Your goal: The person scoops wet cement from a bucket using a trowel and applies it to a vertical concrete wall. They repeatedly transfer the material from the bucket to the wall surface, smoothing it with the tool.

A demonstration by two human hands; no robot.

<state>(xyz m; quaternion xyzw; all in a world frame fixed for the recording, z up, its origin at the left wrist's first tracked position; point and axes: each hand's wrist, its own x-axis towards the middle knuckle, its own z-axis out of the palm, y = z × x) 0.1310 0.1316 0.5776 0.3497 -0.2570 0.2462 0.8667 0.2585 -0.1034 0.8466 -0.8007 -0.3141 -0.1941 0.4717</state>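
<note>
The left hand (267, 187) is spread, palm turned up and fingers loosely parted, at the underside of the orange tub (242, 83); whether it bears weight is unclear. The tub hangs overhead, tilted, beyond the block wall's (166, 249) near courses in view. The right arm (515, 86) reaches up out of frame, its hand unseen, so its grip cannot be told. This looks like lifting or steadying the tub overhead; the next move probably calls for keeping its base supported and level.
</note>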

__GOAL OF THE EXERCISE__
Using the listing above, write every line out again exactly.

__RESPONSE__
Your goal: The person scoops wet cement from a bucket using a trowel and applies it to a vertical concrete wall. They repeatedly transfer the material from the bucket to the wall surface, smoothing it with the tool.

A demonstration by two human hands; no robot.

<state>(xyz m; quaternion xyzw; all in a world frame fixed for the recording, z up, its origin at the left wrist's first tracked position; point and axes: each hand's wrist, its own x-axis towards the middle knuckle, its own z-axis out of the palm, y = z × x) 0.1310 0.1316 0.5776 0.3497 -0.2570 0.2462 0.8667 0.2585 -0.1034 0.8466 -0.8007 -0.3141 -0.1941 0.4717</state>
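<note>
The left hand (267, 187) is spread, palm turned up and fingers loosely parted, at the underside of the orange tub (242, 83); whether it bears weight is unclear. The tub hangs overhead, tilted, beyond the block wall's (166, 249) near courses in view. The right arm (515, 86) reaches up out of frame, its hand unseen, so its grip cannot be told. This looks like lifting or steadying the tub overhead; the next move probably calls for keeping its base supported and level.
</note>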

That concludes the output.